Por esto mismo los caballos se sacan del descanso, momento del año en el que el animal descansa cuando los jinetes están jugando fuera del país. “A partir de julio, los caballos vienen de descanso en el campo a General Rodríguez. Y entran en un box hasta diciembre, que es el fin de la temporada. Los caballos llegan a la Ellerstina, los hacemos caminar una hora durante una semana, después de esa semana trotan cinco minutos, durante otra semana. Y vamos sumando cinco, diez, quince hasta llegar a veinte minutos de trote y caminan otros veinte hasta completar la hora”, explica Kikino, petisero de Ellerstina. 

Un gran cuerpo no viene solo por hacer ejercicios de trote, sino que han de ser complementados por una dieta, dieta que se regula según el ojo de su cuidador y el físico que se espera de esa yegua o caballo. Por eso cuenta Kikino que no todos comen las mismas cantidades de alimento balanceado, avena y alfalfa. 

Todas las cosas requieren de muchos insumos para su debido funcionamiento, desde los elementos que los jugadores necesitan para jugar al polo, tacos que estén en buen estado, monturas y bochas de polo, entre tantas otras.
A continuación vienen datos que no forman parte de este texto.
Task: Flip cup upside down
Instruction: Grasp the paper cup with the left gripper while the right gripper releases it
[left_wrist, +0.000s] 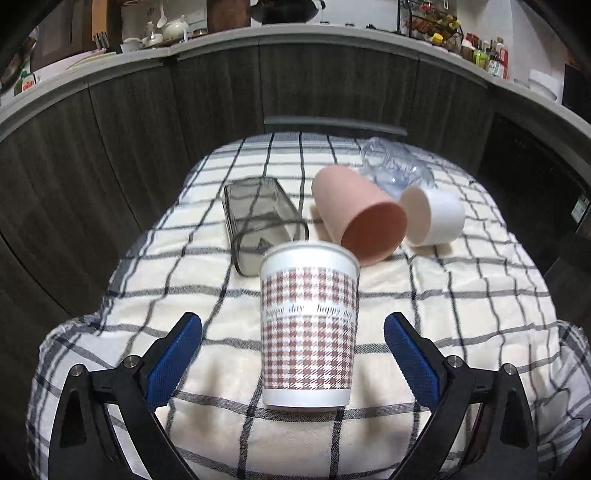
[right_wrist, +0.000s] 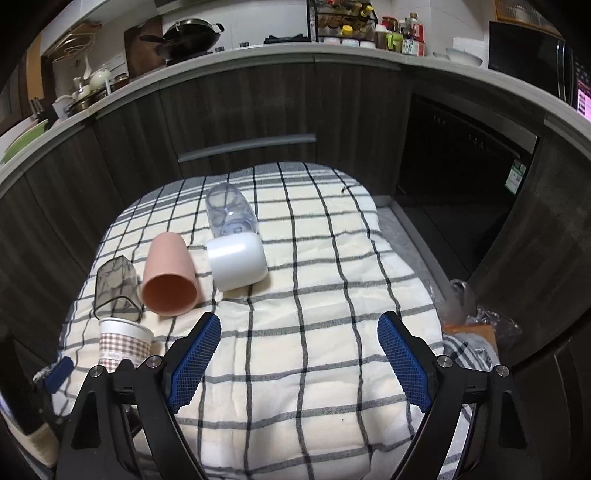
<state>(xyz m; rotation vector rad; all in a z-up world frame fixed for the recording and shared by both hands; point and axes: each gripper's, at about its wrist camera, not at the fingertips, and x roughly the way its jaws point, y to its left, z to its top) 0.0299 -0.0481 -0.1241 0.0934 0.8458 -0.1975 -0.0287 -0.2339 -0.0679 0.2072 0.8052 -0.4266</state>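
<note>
A paper cup (left_wrist: 308, 325) with a brown houndstooth print and the words "happy day" stands upright on the checked cloth (left_wrist: 461, 295), mouth up. My left gripper (left_wrist: 293, 336) is open, its blue pads on either side of the cup and apart from it. The cup also shows in the right wrist view (right_wrist: 123, 341), at the far left. My right gripper (right_wrist: 299, 332) is open and empty over bare cloth (right_wrist: 314, 332).
Behind the paper cup lie a pink cup (left_wrist: 356, 214), a white cup (left_wrist: 432, 216), a smoky square container (left_wrist: 258, 214) and a clear bottle (left_wrist: 395, 170), all on their sides. Dark cabinets (left_wrist: 314, 85) stand behind. A plastic bag (right_wrist: 461, 299) lies off the cloth's right edge.
</note>
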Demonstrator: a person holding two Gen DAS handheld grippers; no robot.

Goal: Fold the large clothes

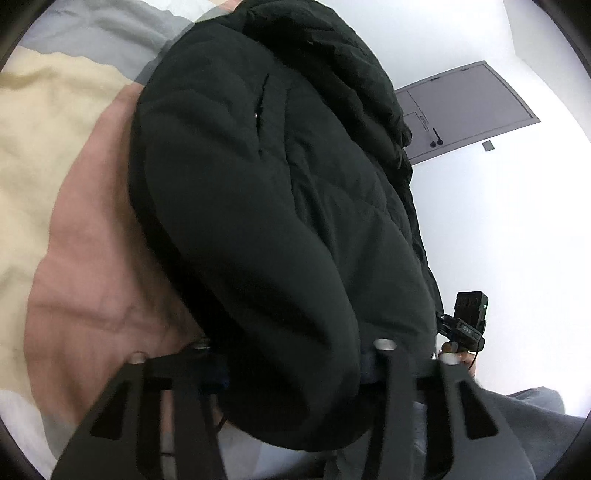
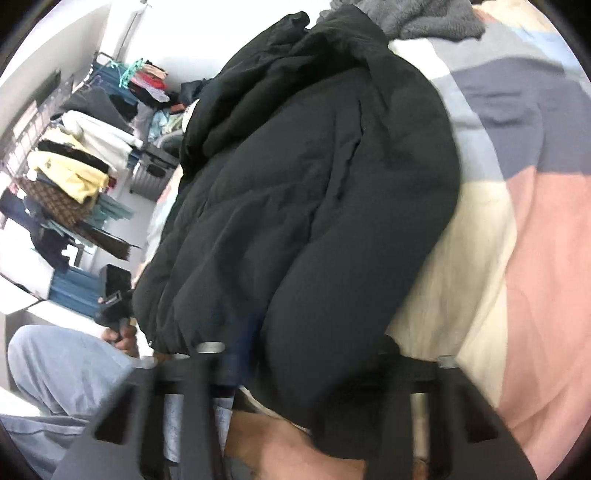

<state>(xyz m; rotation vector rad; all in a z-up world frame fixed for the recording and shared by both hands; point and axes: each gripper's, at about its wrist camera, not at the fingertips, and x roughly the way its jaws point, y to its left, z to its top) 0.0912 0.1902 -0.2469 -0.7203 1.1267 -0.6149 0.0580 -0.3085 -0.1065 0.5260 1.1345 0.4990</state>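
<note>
Black puffer jacket bunched in a thick puffy mass, lying on a bedspread of cream, pink, grey and white blocks; its near edge hangs down over both grippers' fingers. Pocket slit with a small metal zip pull visible on the upper panel in the left wrist view. In the right wrist view the jacket shows its collar or hood heaped at the far end, beside a grey fleecy item at the top edge.

Left gripper: jacket fabric bulges between the two fingers and covers the tips; whether the jaws clamp it cannot be told. Right gripper: same case, jacket hem draped between the fingers, blurred, jaw state not readable.

Each view catches the other gripper past the jacket's edge, held in a hand, with a camera block on top: right one at, left one at.

Beyond: a clothes rack along the wall, loaded with hanging and stacked garments: yellow, white, brown patterned, dark blue, teal. Blue bins beneath it; contents not visible. Person's grey-blue trouser leg at lower left. Grey door on a white wall
</note>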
Se le agregan materiales para que los cuidadores tengan, como kits para las lesiones de los caballos y el alimento diario de los animales, que es indispensable. Cada uno de esos elementos y el mantenimiento general del club, como las canchas para jugar, los sistemas de riego y agroinsumos, son controlados durante todo el año por el Gerente General del club Fernando Marenco, que lleva 15 años en el rubro. “El club, está activo durante todo el año, lo que cambia en la temporada es la cantidad de polo que se juega por día -agrega- siempre después de una práctica habló con los jugadores para que me digan como estuvo la cancha, si hubo algo que no les gustó”. Si hay una lista de cosas que no pueden faltar como los arcos, las sillas, el agua, la bochas y todo lo que hace a una buena práctica. 

La Natividad, equipo furor, enfrentandose a La Ensenada por el abierto de Hurlingham.

Los días de torneo de la triple corona se suma la organización de la llegada de los camiones al predio, que los pases de los empleados estén en regla, si no está en regla, el empleado no puede trabajar.